**What the task requires**: Your task is to copy the lines of the data below from the line holding "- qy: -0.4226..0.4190" through the line holding "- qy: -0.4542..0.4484", inclusive, exactly and with nothing added.

(Extracted records)
════════
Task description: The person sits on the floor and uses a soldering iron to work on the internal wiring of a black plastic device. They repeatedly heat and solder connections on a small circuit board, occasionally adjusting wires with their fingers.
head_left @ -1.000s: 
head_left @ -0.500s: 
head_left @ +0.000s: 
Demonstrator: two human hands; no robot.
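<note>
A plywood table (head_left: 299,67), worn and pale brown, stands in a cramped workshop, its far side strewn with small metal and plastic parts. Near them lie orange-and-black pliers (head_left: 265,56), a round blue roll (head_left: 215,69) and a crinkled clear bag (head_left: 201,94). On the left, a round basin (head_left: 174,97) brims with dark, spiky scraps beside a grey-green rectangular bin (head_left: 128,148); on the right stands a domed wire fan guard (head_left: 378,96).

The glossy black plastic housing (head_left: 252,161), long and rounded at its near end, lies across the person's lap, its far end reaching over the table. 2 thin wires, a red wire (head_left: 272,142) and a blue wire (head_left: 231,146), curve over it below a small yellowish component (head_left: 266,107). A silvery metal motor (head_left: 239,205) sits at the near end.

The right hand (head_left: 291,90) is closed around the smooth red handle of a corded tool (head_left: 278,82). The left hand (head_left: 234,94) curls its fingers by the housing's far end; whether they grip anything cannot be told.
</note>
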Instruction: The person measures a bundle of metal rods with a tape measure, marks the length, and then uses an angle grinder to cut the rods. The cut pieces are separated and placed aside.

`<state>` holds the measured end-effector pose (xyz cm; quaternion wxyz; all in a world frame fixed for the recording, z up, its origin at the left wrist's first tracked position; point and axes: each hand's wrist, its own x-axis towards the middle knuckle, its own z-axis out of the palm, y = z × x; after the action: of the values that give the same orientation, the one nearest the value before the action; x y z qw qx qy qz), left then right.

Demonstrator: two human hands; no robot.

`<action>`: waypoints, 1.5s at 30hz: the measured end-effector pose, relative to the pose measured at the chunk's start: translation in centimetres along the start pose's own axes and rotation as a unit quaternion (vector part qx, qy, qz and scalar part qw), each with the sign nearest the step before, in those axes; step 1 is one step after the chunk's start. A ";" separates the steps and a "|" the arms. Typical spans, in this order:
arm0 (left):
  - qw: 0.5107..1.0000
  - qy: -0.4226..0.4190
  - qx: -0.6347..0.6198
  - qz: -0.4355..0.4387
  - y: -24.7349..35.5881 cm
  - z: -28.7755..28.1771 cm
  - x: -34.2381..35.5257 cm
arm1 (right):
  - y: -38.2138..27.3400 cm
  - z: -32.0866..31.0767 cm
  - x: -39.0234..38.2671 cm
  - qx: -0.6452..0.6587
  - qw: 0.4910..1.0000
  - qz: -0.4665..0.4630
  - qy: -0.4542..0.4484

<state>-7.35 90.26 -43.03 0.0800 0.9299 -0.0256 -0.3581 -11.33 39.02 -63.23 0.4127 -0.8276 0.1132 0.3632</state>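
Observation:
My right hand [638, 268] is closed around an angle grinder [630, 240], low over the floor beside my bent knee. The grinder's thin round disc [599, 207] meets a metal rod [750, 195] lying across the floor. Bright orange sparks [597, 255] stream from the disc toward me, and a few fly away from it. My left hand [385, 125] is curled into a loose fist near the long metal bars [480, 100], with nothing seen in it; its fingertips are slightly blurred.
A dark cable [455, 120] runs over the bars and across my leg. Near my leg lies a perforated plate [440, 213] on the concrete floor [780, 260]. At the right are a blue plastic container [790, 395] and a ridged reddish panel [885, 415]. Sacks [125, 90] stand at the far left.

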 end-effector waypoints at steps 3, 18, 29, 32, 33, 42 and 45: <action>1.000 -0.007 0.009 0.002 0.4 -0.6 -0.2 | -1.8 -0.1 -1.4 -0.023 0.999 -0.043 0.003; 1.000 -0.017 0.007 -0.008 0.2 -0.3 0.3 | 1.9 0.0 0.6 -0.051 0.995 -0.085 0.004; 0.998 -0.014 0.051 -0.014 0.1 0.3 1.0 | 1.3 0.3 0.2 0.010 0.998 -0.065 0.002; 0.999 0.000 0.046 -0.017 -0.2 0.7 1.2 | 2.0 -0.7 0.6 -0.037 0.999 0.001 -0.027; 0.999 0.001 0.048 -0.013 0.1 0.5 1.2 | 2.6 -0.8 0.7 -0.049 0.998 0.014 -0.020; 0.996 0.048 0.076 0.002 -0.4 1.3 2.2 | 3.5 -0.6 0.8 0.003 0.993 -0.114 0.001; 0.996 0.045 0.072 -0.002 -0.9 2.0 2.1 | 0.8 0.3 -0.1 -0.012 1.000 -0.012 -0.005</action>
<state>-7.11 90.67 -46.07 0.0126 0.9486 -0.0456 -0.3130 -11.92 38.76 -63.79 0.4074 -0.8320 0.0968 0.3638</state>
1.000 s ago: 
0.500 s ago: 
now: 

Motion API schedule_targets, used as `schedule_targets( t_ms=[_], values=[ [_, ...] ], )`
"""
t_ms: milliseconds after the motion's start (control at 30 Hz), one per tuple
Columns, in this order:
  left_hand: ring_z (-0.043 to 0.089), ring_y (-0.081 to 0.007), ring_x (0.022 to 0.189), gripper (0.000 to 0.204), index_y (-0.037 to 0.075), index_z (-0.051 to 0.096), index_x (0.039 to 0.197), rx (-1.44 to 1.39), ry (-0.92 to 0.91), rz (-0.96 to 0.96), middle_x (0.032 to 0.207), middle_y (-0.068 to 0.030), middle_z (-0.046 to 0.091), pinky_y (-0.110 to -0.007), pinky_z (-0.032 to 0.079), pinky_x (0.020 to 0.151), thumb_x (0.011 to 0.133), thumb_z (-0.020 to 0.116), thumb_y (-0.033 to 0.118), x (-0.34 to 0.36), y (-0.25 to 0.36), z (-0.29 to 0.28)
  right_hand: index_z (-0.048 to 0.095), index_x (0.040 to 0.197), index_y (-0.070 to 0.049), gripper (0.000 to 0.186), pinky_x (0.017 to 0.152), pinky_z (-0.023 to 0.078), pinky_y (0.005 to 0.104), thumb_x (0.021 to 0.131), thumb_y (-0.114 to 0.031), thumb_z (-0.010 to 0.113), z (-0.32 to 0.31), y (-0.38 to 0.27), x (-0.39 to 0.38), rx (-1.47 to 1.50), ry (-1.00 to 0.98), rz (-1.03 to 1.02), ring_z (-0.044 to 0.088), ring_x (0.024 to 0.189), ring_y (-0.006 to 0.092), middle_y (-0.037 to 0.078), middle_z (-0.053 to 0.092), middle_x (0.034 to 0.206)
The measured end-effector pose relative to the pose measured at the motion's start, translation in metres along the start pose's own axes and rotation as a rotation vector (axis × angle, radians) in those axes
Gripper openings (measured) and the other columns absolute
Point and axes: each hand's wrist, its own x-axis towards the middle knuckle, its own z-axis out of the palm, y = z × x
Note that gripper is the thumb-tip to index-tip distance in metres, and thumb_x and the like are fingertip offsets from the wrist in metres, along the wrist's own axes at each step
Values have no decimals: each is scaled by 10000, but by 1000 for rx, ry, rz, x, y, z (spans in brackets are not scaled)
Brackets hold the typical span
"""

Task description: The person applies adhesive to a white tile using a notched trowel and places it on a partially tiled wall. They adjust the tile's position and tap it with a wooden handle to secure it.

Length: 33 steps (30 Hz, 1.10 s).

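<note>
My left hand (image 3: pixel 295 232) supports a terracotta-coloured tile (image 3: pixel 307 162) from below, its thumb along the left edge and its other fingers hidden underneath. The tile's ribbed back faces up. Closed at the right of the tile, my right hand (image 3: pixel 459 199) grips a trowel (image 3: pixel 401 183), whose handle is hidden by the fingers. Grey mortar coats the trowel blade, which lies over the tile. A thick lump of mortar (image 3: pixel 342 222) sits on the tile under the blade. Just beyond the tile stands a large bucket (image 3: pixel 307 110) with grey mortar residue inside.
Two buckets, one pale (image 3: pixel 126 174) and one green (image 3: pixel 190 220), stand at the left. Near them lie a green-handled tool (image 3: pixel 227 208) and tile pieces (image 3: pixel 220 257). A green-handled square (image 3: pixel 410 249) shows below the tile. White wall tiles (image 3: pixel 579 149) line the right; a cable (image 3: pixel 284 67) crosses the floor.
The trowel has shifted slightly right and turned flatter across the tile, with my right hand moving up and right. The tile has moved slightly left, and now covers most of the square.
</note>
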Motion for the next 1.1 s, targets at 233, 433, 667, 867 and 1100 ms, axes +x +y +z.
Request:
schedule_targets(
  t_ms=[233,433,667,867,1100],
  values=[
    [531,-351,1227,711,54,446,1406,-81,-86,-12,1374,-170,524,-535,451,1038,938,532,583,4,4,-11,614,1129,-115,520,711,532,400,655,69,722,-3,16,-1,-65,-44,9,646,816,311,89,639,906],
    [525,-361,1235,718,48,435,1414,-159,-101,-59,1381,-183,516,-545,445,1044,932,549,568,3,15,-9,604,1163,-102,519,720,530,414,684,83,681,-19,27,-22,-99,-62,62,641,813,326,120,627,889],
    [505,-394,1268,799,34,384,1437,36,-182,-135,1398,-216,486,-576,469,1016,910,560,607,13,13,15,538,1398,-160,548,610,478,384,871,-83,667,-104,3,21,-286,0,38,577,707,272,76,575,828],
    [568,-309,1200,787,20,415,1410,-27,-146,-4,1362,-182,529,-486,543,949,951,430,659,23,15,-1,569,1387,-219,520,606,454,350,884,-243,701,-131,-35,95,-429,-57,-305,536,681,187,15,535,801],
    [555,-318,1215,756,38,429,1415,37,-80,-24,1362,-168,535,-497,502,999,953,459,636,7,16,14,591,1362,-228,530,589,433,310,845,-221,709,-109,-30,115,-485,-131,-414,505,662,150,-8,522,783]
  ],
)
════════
**Problem solution**:
  - qy: -0.4226..0.4190
  - qx: -0.6347..0.6198
  - qz: -0.4355..0.4387
  - y: -24.7349..35.5881 cm
  - z: -28.7755..28.1771 cm
  - x: -34.2381..35.5257 cm
arm1 (right):
  - y: -38.2138..27.3400 cm
  - z: -32.0866..31.0767 cm
  - x: -39.0234..38.2671 cm
  - qx: -0.6452..0.6587
  - qw: 0.4910..1.0000
  - qz: -0.4665..0.4630
  - qy: -0.4542..0.4484

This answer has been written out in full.